Ospedale, sabato sit-in davanti alla Regione

20 Febbraio 2018

Penne, riparte la mobilitazione contro il declassamento del San Massimo Si allunga la lista delle adesioni. C’è anche il sodalizio Vittime di Rigopiano

PENNE. Il popolo vestino torna a protestare per i tagli alla sanità e in particolare quelli che cadono come una scure sul San Massimo. L’associazione Salviamo l’ospedale di Penne – sostenuta per l’occasione anche dal sodalizio Vittime di Rigopiano, movimento Pro ospedale di Guardiagrele, Forum H20, Pescara Punto Zero, Par (Patto per l'Abruzzo Resiliente), comitato per il presidio ospedaliero Liberatore di Atri, Cobas Pescara-Chieti e comitato Pro ospedale di Popoli – terrà un sit-in e un freeze-mob per il prossimo 24 febbraio sotto la sede dell’assessorato regionale alla Sanità, in via Conte di Ruvo, a Pescara.
L’appuntamento è fissato per le 16. L’associazione Salviamo l’ospedale di Penne fa sapere che saranno messi a disposizione autobus gratuiti, con partenza dal capolinea di Penne, alle 1430. Si attende una vera e propria mobilitazione di massa.

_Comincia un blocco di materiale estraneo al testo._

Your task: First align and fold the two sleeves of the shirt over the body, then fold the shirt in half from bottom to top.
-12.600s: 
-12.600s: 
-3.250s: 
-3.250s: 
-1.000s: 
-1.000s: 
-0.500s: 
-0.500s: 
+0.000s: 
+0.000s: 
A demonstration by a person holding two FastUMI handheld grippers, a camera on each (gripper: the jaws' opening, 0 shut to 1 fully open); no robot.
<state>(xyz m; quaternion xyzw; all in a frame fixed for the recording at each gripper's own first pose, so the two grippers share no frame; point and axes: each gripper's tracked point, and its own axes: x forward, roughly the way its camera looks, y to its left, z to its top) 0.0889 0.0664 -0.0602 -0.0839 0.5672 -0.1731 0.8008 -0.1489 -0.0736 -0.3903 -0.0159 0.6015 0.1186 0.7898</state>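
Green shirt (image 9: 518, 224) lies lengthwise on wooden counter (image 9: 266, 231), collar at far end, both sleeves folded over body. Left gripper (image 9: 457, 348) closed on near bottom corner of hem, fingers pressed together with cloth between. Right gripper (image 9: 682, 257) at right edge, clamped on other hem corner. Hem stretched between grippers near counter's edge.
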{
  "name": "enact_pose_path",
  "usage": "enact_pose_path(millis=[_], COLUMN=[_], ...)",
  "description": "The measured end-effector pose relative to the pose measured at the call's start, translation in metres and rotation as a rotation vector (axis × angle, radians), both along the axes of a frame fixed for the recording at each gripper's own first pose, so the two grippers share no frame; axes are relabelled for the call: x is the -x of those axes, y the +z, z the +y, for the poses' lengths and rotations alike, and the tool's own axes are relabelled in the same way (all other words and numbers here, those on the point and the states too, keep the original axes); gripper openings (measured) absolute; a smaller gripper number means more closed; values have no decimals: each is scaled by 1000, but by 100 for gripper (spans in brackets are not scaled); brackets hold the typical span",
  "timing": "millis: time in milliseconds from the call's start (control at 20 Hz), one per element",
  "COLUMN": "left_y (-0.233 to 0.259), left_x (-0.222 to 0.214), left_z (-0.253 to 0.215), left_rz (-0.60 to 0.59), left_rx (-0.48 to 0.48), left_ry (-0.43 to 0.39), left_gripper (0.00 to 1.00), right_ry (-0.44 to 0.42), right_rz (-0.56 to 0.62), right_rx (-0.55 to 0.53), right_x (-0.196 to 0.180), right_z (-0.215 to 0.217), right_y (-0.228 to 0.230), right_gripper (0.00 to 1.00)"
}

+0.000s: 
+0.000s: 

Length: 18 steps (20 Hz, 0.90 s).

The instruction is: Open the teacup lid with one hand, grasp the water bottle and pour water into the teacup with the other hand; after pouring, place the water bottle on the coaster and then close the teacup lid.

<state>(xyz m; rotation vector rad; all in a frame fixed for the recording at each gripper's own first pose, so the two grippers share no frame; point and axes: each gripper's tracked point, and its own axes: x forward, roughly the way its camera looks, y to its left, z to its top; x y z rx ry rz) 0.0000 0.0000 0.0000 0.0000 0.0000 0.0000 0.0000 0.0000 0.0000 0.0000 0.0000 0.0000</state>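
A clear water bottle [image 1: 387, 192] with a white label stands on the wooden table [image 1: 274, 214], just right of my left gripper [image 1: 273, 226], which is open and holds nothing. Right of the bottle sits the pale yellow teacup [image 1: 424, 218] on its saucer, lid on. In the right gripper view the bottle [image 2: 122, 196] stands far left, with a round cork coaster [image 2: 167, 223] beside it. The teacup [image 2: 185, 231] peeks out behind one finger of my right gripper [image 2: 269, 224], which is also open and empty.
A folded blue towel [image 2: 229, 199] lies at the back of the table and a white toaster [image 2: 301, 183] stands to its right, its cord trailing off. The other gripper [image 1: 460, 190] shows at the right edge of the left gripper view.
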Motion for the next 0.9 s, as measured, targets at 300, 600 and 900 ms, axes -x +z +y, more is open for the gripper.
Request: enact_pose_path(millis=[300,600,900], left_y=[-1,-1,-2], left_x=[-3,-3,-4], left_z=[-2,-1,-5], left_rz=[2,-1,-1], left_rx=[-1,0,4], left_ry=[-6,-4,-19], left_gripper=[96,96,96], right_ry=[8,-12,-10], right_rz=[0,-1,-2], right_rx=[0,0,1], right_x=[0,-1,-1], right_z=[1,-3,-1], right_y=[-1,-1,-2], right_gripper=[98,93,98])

Per questa sera, intanto, la stessa associazione, alle 21, nel bar pizzeria Baraonda, sotto l'ex cinema Ariston, sempre a Penne, ha convocato una riunione straordinaria, aperta a soci e simpatizzanti.

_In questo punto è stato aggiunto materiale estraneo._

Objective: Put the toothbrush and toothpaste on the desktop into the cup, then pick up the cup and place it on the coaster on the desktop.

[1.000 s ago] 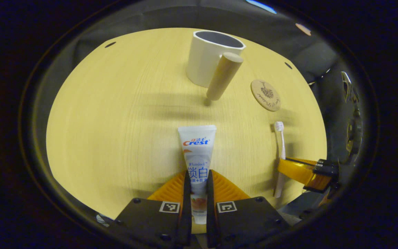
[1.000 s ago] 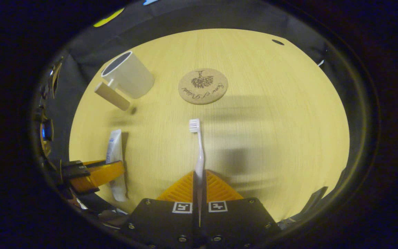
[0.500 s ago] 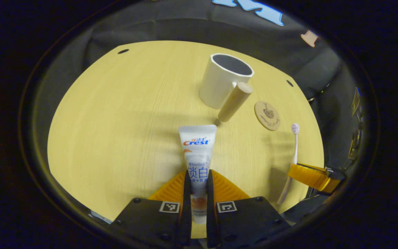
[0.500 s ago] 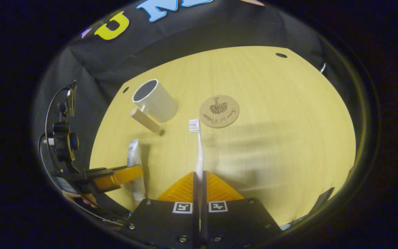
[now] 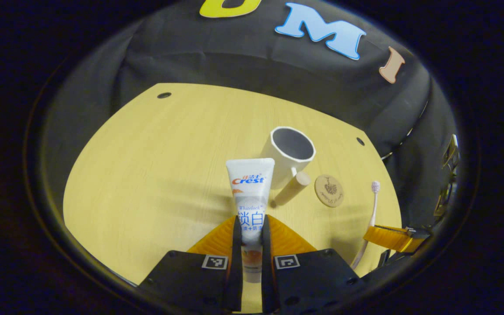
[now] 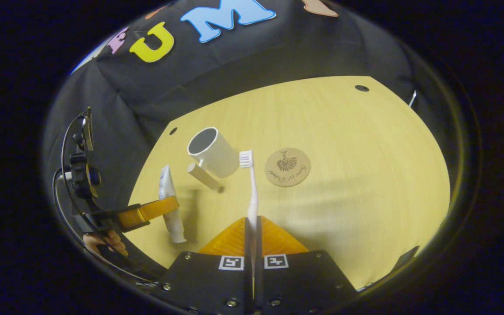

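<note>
white toothpaste tube [image 5: 250,197], pale toothbrush [image 6: 252,192], white cup [image 5: 290,155]

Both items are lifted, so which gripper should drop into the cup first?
Probably the left gripper: its toothpaste points almost at the cup; the right gripper with the toothbrush sits farther aside.

In the left gripper view, the left hand-held gripper [image 5: 249,245] has a black body across the bottom centre of the frame, carrying two small square black-and-white markers and round screws near its corners. Ribbed finger bases rise from it in a wedge. The right hand-held gripper [image 6: 252,245] shows the same black body, paired square markers and a row of screws along its lower edge. At the left edge of the right gripper view, thin black cables loop above the other unit's black mount.
</note>
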Available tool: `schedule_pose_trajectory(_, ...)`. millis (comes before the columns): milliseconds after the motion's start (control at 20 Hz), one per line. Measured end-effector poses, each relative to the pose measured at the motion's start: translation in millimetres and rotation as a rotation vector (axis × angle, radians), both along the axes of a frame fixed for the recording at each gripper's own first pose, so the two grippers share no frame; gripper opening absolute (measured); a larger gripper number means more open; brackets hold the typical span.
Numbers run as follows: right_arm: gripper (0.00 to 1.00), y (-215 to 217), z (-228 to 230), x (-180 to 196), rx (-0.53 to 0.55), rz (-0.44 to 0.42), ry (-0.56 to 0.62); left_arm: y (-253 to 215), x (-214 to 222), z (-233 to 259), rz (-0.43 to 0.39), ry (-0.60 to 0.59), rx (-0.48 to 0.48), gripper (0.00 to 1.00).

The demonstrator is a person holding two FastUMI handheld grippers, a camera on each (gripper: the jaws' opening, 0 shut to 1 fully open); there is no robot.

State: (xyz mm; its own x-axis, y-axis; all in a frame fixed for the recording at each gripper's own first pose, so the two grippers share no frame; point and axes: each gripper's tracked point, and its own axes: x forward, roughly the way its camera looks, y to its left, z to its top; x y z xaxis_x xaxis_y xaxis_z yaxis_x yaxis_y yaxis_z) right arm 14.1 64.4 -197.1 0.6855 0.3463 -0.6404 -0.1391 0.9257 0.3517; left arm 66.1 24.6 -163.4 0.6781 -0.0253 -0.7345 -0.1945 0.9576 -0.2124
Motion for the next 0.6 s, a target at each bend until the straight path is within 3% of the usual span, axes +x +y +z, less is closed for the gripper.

Il gruppo di protesta in difesa del San Massimo, che su Facebook conta oltre 5mila 600 seguaci, non ha alcuna intenzione di accettare il declassamento dell’ospedale vestino.

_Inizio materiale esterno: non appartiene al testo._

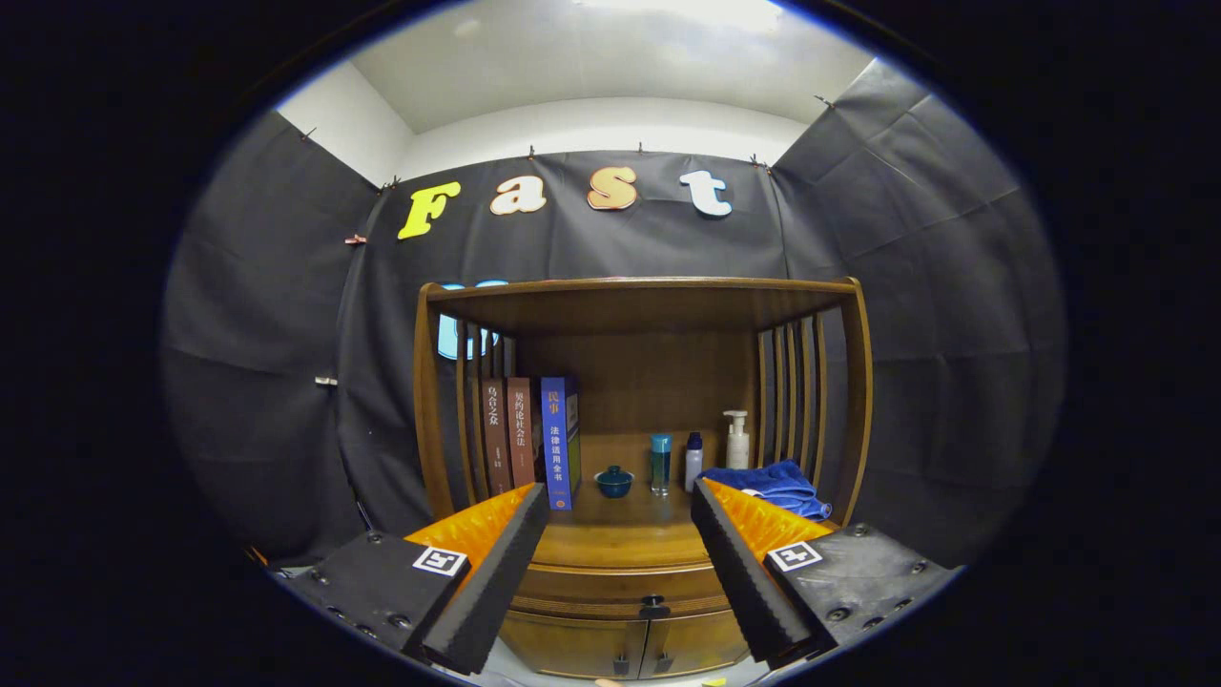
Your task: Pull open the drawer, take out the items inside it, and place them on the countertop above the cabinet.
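Note:
A wooden cabinet (630,563) stands ahead of me, with its drawer (620,584) closed and a small dark knob (654,603) on the drawer front. The countertop (625,530) above the drawer lies between and beyond my fingers. My gripper (620,501) is open, its two black-padded orange fingers (496,563) spread wide with nothing between them, held back from the cabinet. The drawer's contents are hidden.
On the countertop stand three books (529,439) at the left, a small teal lidded bowl (613,480), two small bottles (661,463), a white pump bottle (736,439) and a folded blue cloth (777,485) at the right. A slatted shelf frame (639,296) roofs the countertop. Two cabinet doors (625,649) sit below the drawer.

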`<state>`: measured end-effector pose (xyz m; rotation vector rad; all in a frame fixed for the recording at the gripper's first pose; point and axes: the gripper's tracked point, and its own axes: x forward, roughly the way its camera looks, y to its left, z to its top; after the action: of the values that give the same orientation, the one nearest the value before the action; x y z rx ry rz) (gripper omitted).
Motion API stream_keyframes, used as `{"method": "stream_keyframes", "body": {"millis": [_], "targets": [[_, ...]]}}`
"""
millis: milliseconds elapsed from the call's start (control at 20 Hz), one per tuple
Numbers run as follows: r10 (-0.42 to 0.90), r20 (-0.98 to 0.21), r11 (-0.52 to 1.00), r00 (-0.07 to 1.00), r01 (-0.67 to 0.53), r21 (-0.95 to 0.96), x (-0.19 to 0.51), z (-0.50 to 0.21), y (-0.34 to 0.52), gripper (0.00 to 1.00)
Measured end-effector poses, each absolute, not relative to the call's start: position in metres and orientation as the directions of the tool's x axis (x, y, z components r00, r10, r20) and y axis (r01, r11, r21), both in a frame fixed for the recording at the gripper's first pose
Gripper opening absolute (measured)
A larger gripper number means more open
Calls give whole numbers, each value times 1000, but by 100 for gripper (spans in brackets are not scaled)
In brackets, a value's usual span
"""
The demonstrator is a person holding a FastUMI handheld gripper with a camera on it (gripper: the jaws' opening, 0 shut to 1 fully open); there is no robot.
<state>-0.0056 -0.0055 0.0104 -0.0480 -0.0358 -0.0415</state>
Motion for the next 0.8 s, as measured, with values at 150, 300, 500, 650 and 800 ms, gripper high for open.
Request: {"method": "stream_keyframes", "body": {"millis": [150,300,500,650,800], "targets": [[-57,29,997,998,59,-48,-4,8,-11,99],[-57,25,997,998,58,-42,-3,3,-11,98],[-56,-54,998,997,54,-41,10,-29,-17,98],[-74,-130,997,989,71,-26,20,-64,-27,99],[-95,-209,995,973,88,-39,32,-102,-38,98]]}}
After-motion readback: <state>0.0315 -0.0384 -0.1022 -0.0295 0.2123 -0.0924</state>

«La classe politica dirigente regionale ha fallito a livello sanitario, a livello di sicurezza e su tutti gli altri fronti a 360 gradi. Noi e altre associazioni stiamo lavorando anche a una maxi manifestazione di protesta in primavera», commenta il presidente dell’associazione Salviamo l’ospedale di Penne, Nicola Spoltore.
In base al piano di riordino sanitario deciso da Regione Abruzzo e Asl, oltre che secondo i parametri del decreto Lorenzin, il San Massimo passerà da ospedale di base a ospedale di area disagiata. Una rimodulazione che, di fatto, farà perdere alcuni servizi fondamentali e posti letto ai reparti sanitari del comprensorio vestino. Il declino dell’ospedale, a dire il vero, è cominciato circa dieci anni fa, mentre il personale medico e infermieristico andato in pensione non sempre è stato sostituito. La Rianimazione è stata quindi ridotta a Terapia intensiva post operatoria (Tipo), il laboratorio analisi da unità complessa è diventata una unità semplice. Il reparto di Riabilitazione, da undici fisioterapisti ne ha oggi soli tre in organico per assistere esclusivamente i ricoverati. Soppresso il Punto nascita.